749 F.3d 592, 2014 WL 1362612, 2014 U.S. App. LEXIS 6451
CourtCourt of Appeals for the Seventh Circuit
DecidedApril 8, 2014
Docket12-3678
StatusPublished
Cited by6 cases

This text of 749 F.3d 592 (Bryn Mawr Care, Incorporated v. Kathleen Sebelius) is published on Counsel Stack Legal Research, covering Court of Appeals for the Seventh Circuit primary law. Counsel Stack provides free access to over 12 million legal documents including statutes, case law, regulations, and constitutions.

Bluebook
Bryn Mawr Care, Incorporated v. Kathleen Sebelius, 749 F.3d 592, 2014 WL 1362612, 2014 U.S. App.

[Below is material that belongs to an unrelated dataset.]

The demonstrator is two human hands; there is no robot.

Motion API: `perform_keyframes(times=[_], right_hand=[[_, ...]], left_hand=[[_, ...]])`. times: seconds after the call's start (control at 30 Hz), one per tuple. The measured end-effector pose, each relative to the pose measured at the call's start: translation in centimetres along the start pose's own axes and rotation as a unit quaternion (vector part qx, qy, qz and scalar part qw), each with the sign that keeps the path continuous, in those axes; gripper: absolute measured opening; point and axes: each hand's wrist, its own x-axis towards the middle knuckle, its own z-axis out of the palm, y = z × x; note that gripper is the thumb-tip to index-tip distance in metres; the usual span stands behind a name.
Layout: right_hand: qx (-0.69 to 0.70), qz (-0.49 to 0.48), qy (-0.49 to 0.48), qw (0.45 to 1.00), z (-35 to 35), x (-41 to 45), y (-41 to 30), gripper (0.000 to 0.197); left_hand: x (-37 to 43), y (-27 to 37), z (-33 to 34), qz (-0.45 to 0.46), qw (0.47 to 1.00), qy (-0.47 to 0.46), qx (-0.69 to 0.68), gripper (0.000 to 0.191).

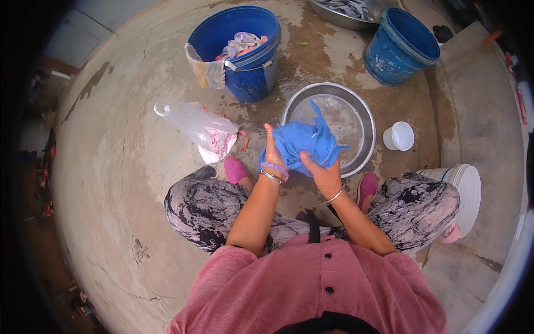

LEXIS 6451 (7th Cir. 2014).

Opinion

MANION, Circuit Judge.

Bryn Mawr Care, Inc., is a nursing home company that maintains a facility in Chicago, Illinois, occupied exclusively by patients on Medicaid. Without a hearing, state Medicaid regulators noted three deficiencies at Bryn Mawr’s facility. Federal regulators publicized the deficiencies, which negatively impacted the facility’s reputation. The regulators also maintained the deficiencies on their internal records, which exposes Bryn Mawr to a risk of harsher penalties and less desirable procedural routes should the facility be found deficient in the future. Bryn Mawr contends that it was entitled to a hearing to challenge the deficiencies under state and federal Medicaid regulations, or alternatively, under the Due Process Clauses of the Fifth and Fourteenth Amendments to the United States Constitution. The district court disagreed and granted summary judgment to the defendants. We affirm.

I. Factual Background

Bryn Mawr is a Medicaid provider, but not a Medicare provider. The Department of Health and Human Services (“HHS” or “the Secretary”) has delegated administration of the Medicare and Medicaid programs to the Centers for Medicare and Medicaid Services (“CMS” or, for convenience, also “the Secretary”). CMS, in turn, has contracted with the Illinois Department of Public Health (“IDPH”) to inspect Medicaid providers in Illinois.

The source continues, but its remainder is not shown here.